§ What needs to be done
Beginning at the first line of the material, output each line exactly until you reach and include the line containing "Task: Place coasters". Leave every picture out.
>>>>>
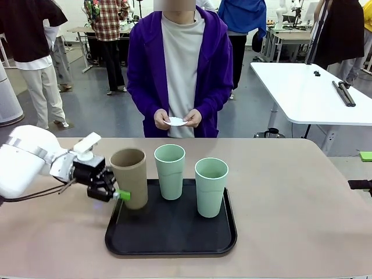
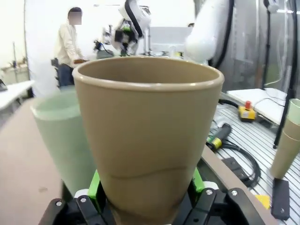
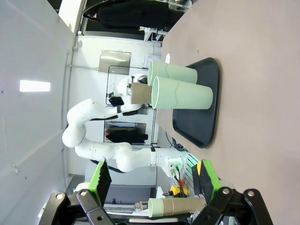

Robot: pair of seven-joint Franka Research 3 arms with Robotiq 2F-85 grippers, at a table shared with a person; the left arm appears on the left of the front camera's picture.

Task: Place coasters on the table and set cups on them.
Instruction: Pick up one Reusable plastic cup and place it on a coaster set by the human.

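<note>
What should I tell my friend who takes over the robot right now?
Left end effector: shut on the tan-brown cup, low on its side, at the black tray's left edge.
Right end effector: open, empty.
Two mint green cups stand on the tray.
The person's hands hold a white coaster at the far side.
Done: nothing set out yet.
Left: coasters on the table, a cup on each.

Left jaws clamp tan cup (image 1: pixel 131 174) at tray (image 1: pixel 174 229) edge.
</note>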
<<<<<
§ Exercise solution
Robot: pair of seven-joint Franka Research 3 arms with Robotiq 2F-85 grippers, at a table shared with a person; the left arm appears on the left of the front camera's picture.

Task: Place coasters on the table and set cups on them.

There is nothing further to this answer.